Beginning with the line below that contains "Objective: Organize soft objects" and ending with the line that contains "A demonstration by", copy every line exactly. Copy nothing else.

· · ·

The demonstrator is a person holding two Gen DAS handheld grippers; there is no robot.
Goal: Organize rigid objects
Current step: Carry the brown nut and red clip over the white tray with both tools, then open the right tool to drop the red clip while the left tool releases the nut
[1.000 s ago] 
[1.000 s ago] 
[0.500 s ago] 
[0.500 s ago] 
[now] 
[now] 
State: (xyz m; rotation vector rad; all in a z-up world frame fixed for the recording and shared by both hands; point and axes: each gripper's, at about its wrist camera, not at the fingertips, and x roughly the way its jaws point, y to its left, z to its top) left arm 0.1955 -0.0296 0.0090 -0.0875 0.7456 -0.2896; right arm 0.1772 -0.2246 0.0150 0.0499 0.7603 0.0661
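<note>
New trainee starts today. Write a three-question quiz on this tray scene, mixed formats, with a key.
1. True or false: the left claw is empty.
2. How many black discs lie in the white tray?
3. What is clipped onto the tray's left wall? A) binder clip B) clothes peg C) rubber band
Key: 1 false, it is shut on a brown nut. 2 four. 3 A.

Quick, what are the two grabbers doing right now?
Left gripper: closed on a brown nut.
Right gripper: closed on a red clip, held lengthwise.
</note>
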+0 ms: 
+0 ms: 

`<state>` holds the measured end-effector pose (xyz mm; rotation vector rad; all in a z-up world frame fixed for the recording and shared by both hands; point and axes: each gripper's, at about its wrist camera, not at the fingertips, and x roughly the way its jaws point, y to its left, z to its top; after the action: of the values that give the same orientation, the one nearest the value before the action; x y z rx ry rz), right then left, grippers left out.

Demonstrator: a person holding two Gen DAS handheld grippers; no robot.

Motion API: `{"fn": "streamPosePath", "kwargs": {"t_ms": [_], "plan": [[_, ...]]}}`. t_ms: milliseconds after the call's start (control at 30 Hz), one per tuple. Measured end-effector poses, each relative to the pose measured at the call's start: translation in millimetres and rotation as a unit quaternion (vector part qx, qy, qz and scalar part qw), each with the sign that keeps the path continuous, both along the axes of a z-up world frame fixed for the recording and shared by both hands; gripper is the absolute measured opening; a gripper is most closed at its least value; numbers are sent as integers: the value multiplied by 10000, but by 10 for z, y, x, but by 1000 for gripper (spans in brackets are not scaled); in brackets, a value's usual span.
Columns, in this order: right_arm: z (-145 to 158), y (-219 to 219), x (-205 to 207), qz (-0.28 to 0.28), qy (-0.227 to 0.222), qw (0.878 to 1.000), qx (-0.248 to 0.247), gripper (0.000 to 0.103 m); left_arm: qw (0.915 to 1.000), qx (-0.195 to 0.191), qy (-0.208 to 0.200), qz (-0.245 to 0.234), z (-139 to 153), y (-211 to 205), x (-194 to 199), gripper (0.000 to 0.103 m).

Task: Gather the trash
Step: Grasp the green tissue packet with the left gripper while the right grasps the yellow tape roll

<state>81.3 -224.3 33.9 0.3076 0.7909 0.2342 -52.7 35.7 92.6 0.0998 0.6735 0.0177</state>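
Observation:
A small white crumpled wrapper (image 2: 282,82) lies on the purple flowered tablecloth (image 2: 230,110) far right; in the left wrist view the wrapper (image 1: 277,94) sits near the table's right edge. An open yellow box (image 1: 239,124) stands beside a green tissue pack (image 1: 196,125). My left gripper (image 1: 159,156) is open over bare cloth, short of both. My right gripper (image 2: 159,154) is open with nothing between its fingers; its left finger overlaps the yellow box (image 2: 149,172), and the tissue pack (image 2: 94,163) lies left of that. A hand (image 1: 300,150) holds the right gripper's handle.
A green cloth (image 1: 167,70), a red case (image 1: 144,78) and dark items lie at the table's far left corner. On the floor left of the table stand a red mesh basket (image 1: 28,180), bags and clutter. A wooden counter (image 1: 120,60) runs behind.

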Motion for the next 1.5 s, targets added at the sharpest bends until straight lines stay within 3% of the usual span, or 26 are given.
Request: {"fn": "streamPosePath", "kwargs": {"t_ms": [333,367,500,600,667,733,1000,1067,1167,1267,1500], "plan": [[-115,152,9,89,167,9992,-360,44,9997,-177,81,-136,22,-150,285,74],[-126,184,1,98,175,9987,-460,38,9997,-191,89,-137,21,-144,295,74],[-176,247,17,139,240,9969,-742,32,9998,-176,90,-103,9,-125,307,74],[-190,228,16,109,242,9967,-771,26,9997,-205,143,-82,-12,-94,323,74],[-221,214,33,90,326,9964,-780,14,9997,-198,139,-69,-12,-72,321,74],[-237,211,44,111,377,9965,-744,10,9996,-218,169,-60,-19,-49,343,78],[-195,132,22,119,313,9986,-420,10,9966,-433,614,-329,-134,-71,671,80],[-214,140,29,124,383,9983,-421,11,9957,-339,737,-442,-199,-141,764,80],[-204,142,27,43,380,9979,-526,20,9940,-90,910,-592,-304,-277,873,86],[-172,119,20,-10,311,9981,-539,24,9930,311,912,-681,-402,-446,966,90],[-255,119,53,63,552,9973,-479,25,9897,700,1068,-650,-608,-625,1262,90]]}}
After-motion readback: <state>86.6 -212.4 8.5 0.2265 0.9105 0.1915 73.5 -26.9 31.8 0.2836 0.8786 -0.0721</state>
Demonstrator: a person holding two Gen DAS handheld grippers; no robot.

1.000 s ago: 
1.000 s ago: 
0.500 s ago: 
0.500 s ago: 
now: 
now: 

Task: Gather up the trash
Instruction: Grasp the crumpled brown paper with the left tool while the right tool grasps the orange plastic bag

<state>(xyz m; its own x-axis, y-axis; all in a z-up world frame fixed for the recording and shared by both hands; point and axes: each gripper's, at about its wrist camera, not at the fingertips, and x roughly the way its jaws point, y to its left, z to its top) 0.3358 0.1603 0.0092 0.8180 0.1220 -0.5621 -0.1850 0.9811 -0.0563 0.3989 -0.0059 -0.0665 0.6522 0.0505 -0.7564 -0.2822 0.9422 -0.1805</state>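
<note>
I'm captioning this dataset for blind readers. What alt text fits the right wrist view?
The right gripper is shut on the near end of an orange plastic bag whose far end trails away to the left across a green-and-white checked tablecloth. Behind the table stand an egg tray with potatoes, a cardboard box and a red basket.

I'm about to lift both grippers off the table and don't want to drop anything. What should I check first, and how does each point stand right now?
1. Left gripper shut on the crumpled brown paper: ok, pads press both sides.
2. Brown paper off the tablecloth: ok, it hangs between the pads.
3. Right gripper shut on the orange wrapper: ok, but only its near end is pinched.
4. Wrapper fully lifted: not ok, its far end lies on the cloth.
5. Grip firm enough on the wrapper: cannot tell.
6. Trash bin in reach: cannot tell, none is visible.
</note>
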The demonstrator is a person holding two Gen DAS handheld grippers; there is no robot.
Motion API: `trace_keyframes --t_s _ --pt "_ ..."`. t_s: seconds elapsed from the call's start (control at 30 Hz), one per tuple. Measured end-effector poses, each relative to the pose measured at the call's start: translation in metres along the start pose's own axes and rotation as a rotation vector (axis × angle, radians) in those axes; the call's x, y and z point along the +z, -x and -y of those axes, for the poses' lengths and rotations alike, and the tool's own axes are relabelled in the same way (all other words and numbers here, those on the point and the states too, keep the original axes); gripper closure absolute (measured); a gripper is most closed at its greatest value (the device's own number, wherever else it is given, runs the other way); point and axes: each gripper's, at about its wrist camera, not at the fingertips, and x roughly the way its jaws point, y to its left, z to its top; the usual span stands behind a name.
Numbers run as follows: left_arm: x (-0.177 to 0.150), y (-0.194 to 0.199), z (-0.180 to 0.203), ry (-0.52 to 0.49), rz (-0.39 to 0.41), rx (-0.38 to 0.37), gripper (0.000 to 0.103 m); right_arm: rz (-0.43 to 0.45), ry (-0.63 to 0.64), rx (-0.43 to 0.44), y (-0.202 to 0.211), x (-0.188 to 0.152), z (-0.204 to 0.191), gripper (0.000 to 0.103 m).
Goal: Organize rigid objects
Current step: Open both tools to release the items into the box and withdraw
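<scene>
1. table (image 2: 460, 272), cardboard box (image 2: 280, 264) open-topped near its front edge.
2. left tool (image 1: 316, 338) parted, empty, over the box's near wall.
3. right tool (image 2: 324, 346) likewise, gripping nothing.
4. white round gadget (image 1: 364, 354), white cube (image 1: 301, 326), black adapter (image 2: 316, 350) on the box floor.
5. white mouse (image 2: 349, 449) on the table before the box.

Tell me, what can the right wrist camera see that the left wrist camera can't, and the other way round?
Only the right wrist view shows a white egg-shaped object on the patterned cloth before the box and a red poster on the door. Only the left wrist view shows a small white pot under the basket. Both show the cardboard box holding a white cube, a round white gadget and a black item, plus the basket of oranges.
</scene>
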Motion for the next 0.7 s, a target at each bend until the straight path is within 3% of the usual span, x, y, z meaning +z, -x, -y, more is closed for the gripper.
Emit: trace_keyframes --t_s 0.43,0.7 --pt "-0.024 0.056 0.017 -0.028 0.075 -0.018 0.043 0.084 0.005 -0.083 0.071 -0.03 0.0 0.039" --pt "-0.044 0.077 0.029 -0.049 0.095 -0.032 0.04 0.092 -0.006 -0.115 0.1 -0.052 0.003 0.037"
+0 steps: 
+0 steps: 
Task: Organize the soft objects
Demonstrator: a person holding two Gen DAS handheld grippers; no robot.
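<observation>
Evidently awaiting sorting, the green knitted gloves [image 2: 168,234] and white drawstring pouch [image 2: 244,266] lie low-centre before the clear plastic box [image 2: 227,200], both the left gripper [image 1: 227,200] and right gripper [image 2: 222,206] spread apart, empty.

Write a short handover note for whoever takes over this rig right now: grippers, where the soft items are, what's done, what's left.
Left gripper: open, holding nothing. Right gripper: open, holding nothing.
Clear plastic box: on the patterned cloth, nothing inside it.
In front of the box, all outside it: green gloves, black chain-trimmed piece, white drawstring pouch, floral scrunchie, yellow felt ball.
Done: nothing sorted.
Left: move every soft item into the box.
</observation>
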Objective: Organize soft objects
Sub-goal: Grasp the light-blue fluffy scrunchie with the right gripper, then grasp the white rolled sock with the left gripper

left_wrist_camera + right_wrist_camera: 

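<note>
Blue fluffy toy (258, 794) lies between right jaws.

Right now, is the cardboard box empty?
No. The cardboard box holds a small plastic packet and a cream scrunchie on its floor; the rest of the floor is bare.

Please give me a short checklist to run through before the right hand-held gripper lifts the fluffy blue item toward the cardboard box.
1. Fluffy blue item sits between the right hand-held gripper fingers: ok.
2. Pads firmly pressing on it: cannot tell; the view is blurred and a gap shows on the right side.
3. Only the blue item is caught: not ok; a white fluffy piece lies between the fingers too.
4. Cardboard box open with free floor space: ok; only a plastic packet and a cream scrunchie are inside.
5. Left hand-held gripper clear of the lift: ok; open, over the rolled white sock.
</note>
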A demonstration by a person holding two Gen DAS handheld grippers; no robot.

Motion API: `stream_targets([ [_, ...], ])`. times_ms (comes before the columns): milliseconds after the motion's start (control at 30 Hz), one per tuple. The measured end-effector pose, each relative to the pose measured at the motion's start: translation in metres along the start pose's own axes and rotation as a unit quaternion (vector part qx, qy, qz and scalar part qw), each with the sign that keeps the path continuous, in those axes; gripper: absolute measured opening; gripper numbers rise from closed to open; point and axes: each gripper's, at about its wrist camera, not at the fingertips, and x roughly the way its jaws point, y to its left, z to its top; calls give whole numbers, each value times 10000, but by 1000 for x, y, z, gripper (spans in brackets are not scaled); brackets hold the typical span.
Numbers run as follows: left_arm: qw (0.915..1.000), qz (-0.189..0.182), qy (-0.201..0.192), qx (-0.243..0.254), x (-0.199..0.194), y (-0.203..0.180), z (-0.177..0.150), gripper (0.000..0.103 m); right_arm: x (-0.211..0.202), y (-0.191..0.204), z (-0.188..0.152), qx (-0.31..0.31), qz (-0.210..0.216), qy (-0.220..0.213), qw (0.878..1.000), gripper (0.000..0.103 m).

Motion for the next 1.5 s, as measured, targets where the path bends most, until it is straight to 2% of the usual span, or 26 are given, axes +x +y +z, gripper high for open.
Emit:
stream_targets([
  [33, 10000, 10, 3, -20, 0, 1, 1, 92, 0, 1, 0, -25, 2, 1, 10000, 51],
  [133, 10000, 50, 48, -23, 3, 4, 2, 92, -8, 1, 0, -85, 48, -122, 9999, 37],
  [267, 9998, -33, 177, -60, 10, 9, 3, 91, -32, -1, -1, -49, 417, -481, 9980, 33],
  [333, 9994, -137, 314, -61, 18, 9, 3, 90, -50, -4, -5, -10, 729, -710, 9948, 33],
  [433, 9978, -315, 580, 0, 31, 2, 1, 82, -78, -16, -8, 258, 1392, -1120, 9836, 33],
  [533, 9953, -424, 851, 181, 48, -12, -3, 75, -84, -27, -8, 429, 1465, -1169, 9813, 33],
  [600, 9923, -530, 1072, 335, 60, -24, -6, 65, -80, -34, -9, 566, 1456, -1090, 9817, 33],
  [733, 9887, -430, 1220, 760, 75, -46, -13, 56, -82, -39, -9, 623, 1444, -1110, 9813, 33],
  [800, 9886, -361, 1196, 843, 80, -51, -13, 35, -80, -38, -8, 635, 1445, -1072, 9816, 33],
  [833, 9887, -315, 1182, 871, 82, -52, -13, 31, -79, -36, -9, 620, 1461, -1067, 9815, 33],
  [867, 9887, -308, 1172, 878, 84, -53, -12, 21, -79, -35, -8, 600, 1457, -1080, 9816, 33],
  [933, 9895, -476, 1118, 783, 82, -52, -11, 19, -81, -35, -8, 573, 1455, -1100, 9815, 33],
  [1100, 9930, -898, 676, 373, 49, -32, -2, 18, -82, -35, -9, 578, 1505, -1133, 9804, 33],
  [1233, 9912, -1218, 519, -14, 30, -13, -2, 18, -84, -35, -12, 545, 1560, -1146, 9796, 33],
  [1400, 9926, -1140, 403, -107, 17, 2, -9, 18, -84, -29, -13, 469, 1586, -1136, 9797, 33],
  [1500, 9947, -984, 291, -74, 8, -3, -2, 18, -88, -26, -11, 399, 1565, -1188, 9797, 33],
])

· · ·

=== Your response ===
Objective: Organize soft objects
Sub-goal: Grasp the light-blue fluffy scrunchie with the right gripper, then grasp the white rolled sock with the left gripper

left_wrist_camera + right_wrist_camera: 

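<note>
Blue fluffy toy (258, 794) lies between right jaws.

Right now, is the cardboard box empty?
No. The cardboard box holds a small plastic packet and a cream scrunchie on its floor; the rest of the floor is bare.

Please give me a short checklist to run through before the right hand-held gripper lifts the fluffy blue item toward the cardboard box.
1. Fluffy blue item sits between the right hand-held gripper fingers: ok.
2. Pads firmly pressing on it: cannot tell; the view is blurred and a gap shows on the right side.
3. Only the blue item is caught: not ok; a white fluffy piece lies between the fingers too.
4. Cardboard box open with free floor space: ok; only a plastic packet and a cream scrunchie are inside.
5. Left hand-held gripper clear of the lift: ok; open, over the rolled white sock.
</note>
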A demonstration by a person holding two Gen DAS handheld grippers; no robot.

With that, the answer is complete.